## What you need to do:
From top to bottom, return the records that follow exactly.

## Task input:

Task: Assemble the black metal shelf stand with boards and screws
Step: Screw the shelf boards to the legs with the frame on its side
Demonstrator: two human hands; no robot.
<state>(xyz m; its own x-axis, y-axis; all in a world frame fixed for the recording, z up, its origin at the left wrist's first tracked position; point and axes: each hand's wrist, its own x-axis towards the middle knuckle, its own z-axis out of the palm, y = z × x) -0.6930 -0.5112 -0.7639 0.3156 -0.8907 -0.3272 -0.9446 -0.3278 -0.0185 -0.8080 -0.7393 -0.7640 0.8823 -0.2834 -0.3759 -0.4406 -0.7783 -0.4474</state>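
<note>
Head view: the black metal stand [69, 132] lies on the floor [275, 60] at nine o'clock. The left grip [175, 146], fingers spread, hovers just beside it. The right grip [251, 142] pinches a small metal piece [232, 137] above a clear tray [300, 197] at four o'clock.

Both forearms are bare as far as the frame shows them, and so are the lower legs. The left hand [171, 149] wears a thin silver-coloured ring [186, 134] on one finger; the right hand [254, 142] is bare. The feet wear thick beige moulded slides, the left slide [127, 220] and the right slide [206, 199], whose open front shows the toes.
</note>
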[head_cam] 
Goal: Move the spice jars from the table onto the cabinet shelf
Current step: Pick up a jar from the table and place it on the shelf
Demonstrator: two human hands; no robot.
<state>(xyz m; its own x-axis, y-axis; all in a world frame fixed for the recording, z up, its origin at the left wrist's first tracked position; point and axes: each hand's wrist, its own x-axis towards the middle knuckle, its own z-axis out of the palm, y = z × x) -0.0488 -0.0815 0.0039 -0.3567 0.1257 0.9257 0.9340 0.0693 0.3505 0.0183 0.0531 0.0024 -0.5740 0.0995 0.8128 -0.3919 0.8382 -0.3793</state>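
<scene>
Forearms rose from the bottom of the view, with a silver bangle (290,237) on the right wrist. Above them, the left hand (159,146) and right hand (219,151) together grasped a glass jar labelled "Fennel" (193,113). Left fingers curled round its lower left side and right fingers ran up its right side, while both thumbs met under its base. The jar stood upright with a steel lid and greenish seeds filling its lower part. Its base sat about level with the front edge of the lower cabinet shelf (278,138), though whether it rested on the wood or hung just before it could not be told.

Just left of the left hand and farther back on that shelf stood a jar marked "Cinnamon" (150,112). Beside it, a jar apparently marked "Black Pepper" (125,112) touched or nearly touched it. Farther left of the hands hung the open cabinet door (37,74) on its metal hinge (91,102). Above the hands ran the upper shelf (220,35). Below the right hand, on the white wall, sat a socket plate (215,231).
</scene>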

## Output for this exercise:
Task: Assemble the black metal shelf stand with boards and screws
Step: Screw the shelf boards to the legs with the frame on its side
Demonstrator: two human hands; no robot.
<state>(xyz m; its own x-axis, y-axis; all in a world frame fixed for the recording, z up, its origin at the left wrist's first tracked position; point and axes: each hand's wrist, its own x-axis towards the middle knuckle, its own z-axis out of the palm, y = z × x) -0.6930 -0.5112 -0.7639 0.3156 -0.8907 -0.3272 -0.9446 -0.3278 -0.0185 -0.8080 -0.7393 -0.7640 0.8823 -0.2834 -0.3759 -0.4406 -0.7783 -0.4474</state>
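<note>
Head view: the black metal stand [69, 132] lies on the floor [275, 60] at nine o'clock. The left grip [175, 146], fingers spread, hovers just beside it. The right grip [251, 142] pinches a small metal piece [232, 137] above a clear tray [300, 197] at four o'clock.

Both forearms are bare as far as the frame shows them, and so are the lower legs. The left hand [171, 149] wears a thin silver-coloured ring [186, 134] on one finger; the right hand [254, 142] is bare. The feet wear thick beige moulded slides, the left slide [127, 220] and the right slide [206, 199], whose open front shows the toes.
</note>
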[head_cam] 
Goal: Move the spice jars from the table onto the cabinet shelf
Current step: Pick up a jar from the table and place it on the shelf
Demonstrator: two human hands; no robot.
<state>(xyz m; its own x-axis, y-axis; all in a world frame fixed for the recording, z up, its origin at the left wrist's first tracked position; point and axes: each hand's wrist, its own x-axis towards the middle knuckle, its own z-axis out of the palm, y = z × x) -0.0488 -0.0815 0.0039 -0.3567 0.1257 0.9257 0.9340 0.0693 0.3505 0.0183 0.0531 0.0024 -0.5740 0.0995 0.8128 -0.3919 0.8382 -0.3793</state>
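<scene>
Forearms rose from the bottom of the view, with a silver bangle (290,237) on the right wrist. Above them, the left hand (159,146) and right hand (219,151) together grasped a glass jar labelled "Fennel" (193,113). Left fingers curled round its lower left side and right fingers ran up its right side, while both thumbs met under its base. The jar stood upright with a steel lid and greenish seeds filling its lower part. Its base sat about level with the front edge of the lower cabinet shelf (278,138), though whether it rested on the wood or hung just before it could not be told.

Just left of the left hand and farther back on that shelf stood a jar marked "Cinnamon" (150,112). Beside it, a jar apparently marked "Black Pepper" (125,112) touched or nearly touched it. Farther left of the hands hung the open cabinet door (37,74) on its metal hinge (91,102). Above the hands ran the upper shelf (220,35). Below the right hand, on the white wall, sat a socket plate (215,231).
</scene>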

This answer is now finished.